Neural Likelihoods via Cumulative Distribution Functions
This work addresses the challenge of probabilistic modeling in machine learning, offering incremental improvements in flexibility and scalability for tasks like tail probability estimation.
The paper tackles the problem of estimating conditional cumulative distribution functions (CDFs) and densities using neural networks, introducing a suite of methods that range from competitive density estimation to flexible multivariate CDF evaluation, with trade-offs in computational efficiency.

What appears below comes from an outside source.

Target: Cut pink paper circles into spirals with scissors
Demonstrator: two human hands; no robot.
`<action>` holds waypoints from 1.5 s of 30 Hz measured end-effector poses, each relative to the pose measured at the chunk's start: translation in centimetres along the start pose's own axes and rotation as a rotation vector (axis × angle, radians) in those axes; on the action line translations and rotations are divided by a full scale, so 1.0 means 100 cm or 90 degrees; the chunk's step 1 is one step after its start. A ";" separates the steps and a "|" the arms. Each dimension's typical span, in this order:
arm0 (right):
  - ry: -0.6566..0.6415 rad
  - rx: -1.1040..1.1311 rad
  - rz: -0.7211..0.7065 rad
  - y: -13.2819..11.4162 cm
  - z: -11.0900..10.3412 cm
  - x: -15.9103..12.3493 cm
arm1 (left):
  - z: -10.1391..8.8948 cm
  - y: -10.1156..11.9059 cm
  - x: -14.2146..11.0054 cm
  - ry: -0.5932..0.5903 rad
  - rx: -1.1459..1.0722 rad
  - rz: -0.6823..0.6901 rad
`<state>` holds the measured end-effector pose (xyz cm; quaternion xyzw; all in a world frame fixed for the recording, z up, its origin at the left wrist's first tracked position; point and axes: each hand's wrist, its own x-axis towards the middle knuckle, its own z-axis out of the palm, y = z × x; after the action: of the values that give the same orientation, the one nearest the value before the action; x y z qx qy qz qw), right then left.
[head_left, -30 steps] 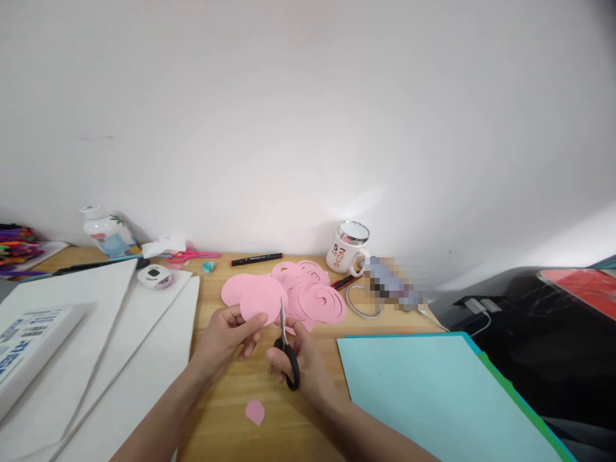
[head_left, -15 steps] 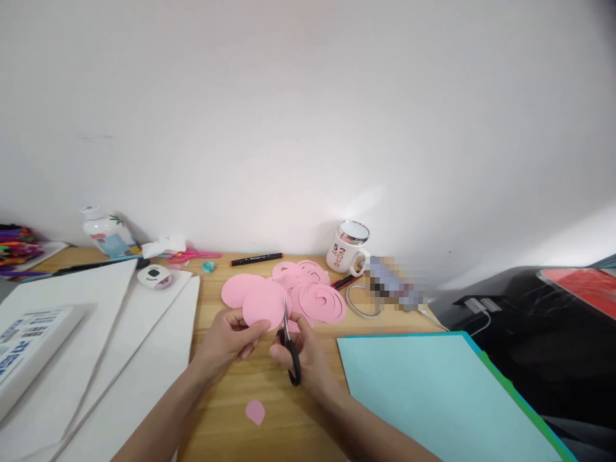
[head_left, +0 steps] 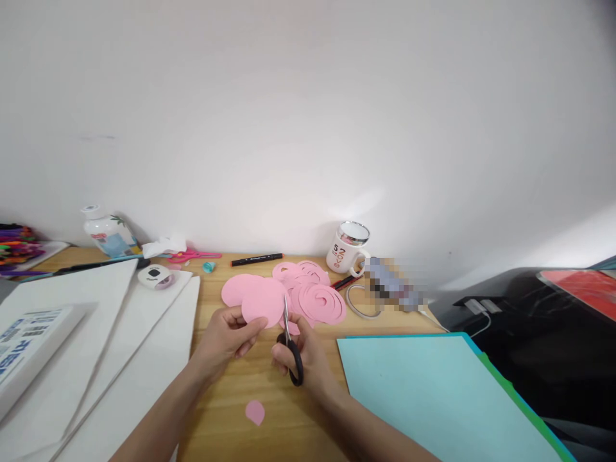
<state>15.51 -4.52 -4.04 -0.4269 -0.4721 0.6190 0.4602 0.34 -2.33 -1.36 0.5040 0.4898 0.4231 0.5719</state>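
Note:
My left hand (head_left: 234,333) pinches the lower left edge of a round pink paper disc (head_left: 262,301), thumb on top. In my right hand (head_left: 301,353) are black-handled scissors (head_left: 294,362), their blades pointing away from me along the disc's right edge. Whether the blades are fully closed I cannot tell. Behind the disc on the left lies another pink paper circle (head_left: 235,289). Several pink paper spirals (head_left: 322,301) are heaped to the right, just beyond my right hand. A small pink teardrop-shaped scrap (head_left: 255,412) rests on the wooden table nearer to me.
White sheets (head_left: 158,346) and a boxed pack (head_left: 33,346) cover the left side. Light-blue sheets (head_left: 433,385) lie at right. Along the wall stand a white mug (head_left: 344,253) and a bottle (head_left: 110,234), with a black marker (head_left: 257,260) and pink scissors (head_left: 195,256) between them.
The scissors have tilted slightly, their handle shifting a little right and down. The pink disc has moved marginally left in my left hand.

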 end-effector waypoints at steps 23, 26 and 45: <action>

We leverage neural networks as universal approximators of monotonic functions to build a parameterization of conditional cumulative distribution functions (CDFs). By the application of automatic differentiation with respect to response variables and then to parameters of this CDF representation, we are able to build black box CDF and density estimators. A suite of families is introduced as alternative constructions for the multivariate case. At one extreme, the simplest construction is a competitive density estimator against state-of-the-art deep learning methods, although it does not provide an easily computable representation of multivariate CDFs. At the other extreme, we have a flexible construction from which multivariate CDF evaluations and marginalizations can be obtained by a simple forward pass in a deep neural net, but where the computation of the likelihood scales exponentially with dimensionality. Alternatives in between the extremes are discussed. We evaluate the different representations empirically on a variety of tasks involving tail area probabilities, tail dependence and (partial) density estimation.